In a way you can because it's meant to be a hybrid. Not that the specs are anything to complain about, as it's shaping up to be the most powerful tablet on the market. Nintendo clearly threw the thickness concerns out the window and installed a proper cooling system in the machine, which is something tablet makers should've done a long time ago in order to close the gap between laptops and tablets. My only concern is the use of ARM over x86. It's an understandable choice considering it's a mobile device that pretends to be a portable home console, but there are chips out there that would allow for similar performance while using the same architecture as the PS4 and the XBO for ease of porting. The AMD R-Series chips are a good example, as they're in the same TDP range as the Tegra chips and offer comparable performance. One of the top-end R chips is used in the somewhat vaporware-ish SMACH Z, formerly known as the Steamboy, and packs 4 Excavator cores @ 3.4GHz in Turbo, as well as 8 GCN 3.0 CU's (512 shaders) @ 800MHz - it's just a little shy of the 750GFLOPS offered by Parker (737, to be exact) within a 12-35W power envelope which is feasible to implement in a tablet with an active cooling system like the Switch. I'm confident that with AMD's custom APU department Nintendo could've created a chip reaching the 1TFLOP threshold without sacrificing anything in terms of hardware-level compatibility with the XBO and the PS4 - now that would be exciting to see.
ALL KINDS OF "BIAS" WARNING
As such, I take offense to this general "just a tablet" thing, but people gotta be what they gotta be. I'm overlooking it
I develop for mobile for a living, and the Desktop, and networks...and I gotta tell ya, Power per Watt is THE metric of the future, across the board. This said, c'mon man, you are knocking Nintendo for not going x86? The "just a tablet" x86 mobile SoCs are just soooo weak for *this* application vs purpose designed and fab'd ARM packages.
As for porting - this is largely at the Middleware layer, and THAT is tuned per-arch....and this has been going on for a long time. People haven't routinely written general consumer software in assembler (for non-embedded/RTOS use) in a long...long time
C'mon
I guess I just don't understand, why, if as you say you wish the system to succeed...and you *know* it is already "set in stone" at this juncture...*how you think it would do so* with a message that seems to be largely skewed toward...not...supporting the product as a consumer?
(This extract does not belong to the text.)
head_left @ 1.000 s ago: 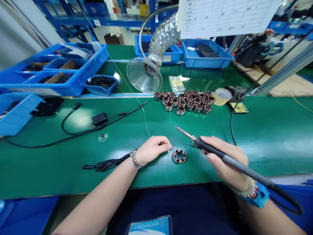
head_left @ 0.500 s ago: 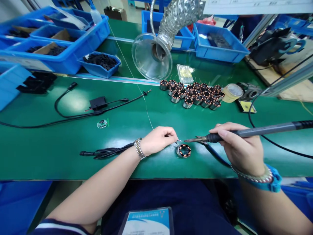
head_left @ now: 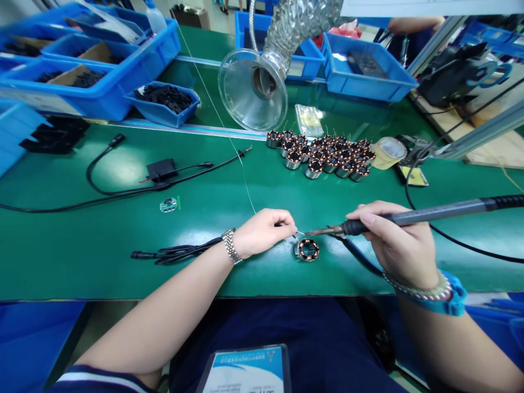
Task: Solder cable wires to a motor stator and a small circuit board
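Observation:
My left hand is closed in a pinch on thin solder wire, which trails up and away to the far left. A short wire end sticks out past the fingertips. My right hand grips a soldering iron like a pen, its tip pointing left. The tip is at the wire end by my left fingers; whether they touch is too small to tell. Just below the tip, a small motor stator with copper windings lies on the green bench, no hand holding it.
Several more stators stand grouped behind. A fume extraction funnel hangs above them. Left lie a round circuit board, a cable with a black box and a coiled black cable. Blue bins line the back.
The soldering iron has moved slightly left, bringing its tip closer to the wire end at my left fingers. My left hand stays nearly in place. The view has shifted slightly.

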Available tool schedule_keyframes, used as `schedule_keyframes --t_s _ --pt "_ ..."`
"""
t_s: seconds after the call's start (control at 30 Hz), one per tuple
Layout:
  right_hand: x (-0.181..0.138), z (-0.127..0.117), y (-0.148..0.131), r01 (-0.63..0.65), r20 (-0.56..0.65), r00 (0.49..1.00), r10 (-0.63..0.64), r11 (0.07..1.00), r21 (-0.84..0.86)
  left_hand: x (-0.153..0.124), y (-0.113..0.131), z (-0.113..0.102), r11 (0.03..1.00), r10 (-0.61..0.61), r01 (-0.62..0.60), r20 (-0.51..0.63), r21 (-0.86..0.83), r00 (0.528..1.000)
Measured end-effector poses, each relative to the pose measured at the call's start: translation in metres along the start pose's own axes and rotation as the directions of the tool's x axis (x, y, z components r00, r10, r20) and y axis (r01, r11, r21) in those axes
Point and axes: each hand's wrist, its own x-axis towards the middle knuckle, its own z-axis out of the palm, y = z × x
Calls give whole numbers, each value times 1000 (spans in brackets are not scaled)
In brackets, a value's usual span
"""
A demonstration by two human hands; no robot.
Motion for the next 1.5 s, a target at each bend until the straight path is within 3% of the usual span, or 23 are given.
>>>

I also, my opinion just reading your stuff here, seem to think feel *other people* think this thing is something it "isn't" based on some metrics that are, well, kind of based on Sony and Microsoft.
It is clearly a home console, with from what I've seen, home console-level "graphics" and not "mobile". It appears to have solid controllers, people are reporting them as clicky and responsive, if not small. It connects to the Internet. It is HD, connects to tv's via HDMI, supports storage expansion...it's a console. It's *small* but I don't think skeuomorphic "Base Station Dock" would have been the way to go to make it look "beefier"...this is the 21st century, you know, make it 33% bigger, add some ballast simply for weight and some "speed vents"
Nintendo has presented what it is they are selling and what they are trying to do. I don't think anyone is confused or misled. Maybe dissatisfied, but I mean this isn't Sony here and their Emotion Engine bullshit
I don't recall Nintendo saying much of ANYTHING about this one other than it will be better than the last one. The evidence seems to support this as well. I mean I didn't see anything that looked "like a mobile game"...did you? Asking honestly. I didn't get that "vibe" although the "just a shield" lead up certainly made one think we'd be seeing some OUYA nonsense...but we didn't.
--------------------- MERGED ---------------------------
Nope. Those things are essential to the console itself yet Nintendo will sell it separately unfortunately. You're a fanboy very clearly.
--------------------- MERGED ---------------------------
PS4 included the essentials which was the console (with LAN inc), 500GB storage and a traditional controller. Buying anything else was optional.
Gimmicks like PSVR and Move sticks aren't really required.
I do not see where this is divergent from the Switch outside of Ethernet which in most homes is NOT the de facto connection. Why should Nintendo add a single penny of cost for a component most people don't use?
Why does the Playstation 4 "require" half a terabyte of fixed disc storage? Does Nintendo have the same requirement? Et cetera. I just find your protestations very...dissonant?